Superconducting instabilities in extreme quantum limit in multiple-band materials near Lifshitz transition

Dr. Alexei Koshelev
Argonne National Laboratory

We investigate the superconducting instability in the magnetic field for a clean multiple-band superconductor in the vicinity of the Lifshitz transition when one of the bands is very shallow. Such a situation is realized in several iron-based superconductors. Due to a small number of carriers in the shallow band, the quasiclassical approximation breaks down, and Landau quantization has to be taken into account. In the two-dimensional case [1], the transition temperature is resonantly enhanced at the magnetic fields corresponding to the matching of the chemical potential with the Landau levels (LLs) in the shallow band. As a consequence, the reentrant superconducting regions emerge near these magnetic fields at low temperatures. The reentrant-region size is the largest for the lowest LL and strongly depends on the shallow-band contribution to the pairing. The Zeeman spin splitting in the shallow band suppresses the reentrant behavior; the separated regions disappear already for very small spin-splitting factors. On the other hand, the reentrance is restored in the resonance cases when the spin-splitting energy exactly matches the LL separation.
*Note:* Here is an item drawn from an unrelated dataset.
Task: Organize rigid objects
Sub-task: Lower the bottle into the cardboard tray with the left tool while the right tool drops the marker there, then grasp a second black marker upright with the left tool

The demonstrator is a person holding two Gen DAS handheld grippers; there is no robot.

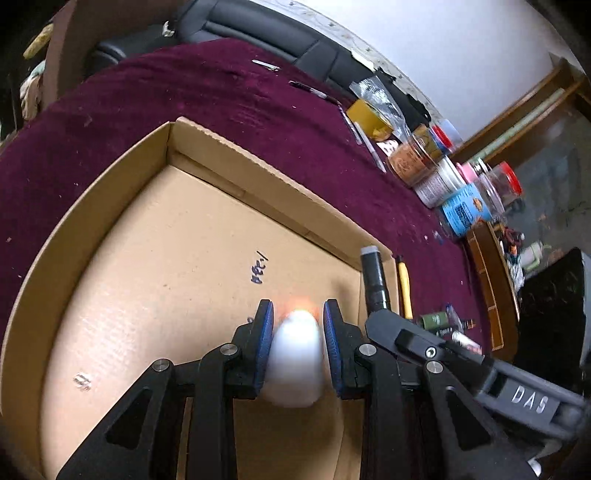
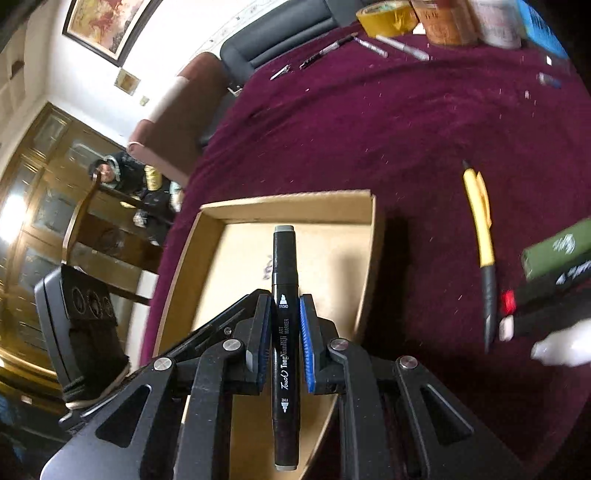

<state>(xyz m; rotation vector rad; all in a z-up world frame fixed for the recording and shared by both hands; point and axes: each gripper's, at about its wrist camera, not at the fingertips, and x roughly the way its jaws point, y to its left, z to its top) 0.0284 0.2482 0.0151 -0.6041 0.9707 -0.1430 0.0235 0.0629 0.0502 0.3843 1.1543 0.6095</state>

The behavior is even richer for two-band layered materials [2]. The interlayer tunneling transforms LLs into dispersive minibands along the out-of-plane momentum with two van Hove singularities at the miniband edges. In special situations when either the same or opposite van Hove points simultaneously cross the Fermi level, the pairing is enhanced. Moreover, the latter case may yield the alternating Fulde-Ferrell-Larkin-Ovchinnikov (FFLO) state, in which the order-parameter sign changes from layer to layer. These pairing enhancements also may lead to the reentrant high-field superconductivity. In a generic situation, when the Fermi level crosses the spin-up and spin-down minibands, the FFLO states with a longer modulation period are formed, which also may be reentrant. In general, the quantum effects strongly promote the formation of these FFLO states.

Host: Shizeng Lin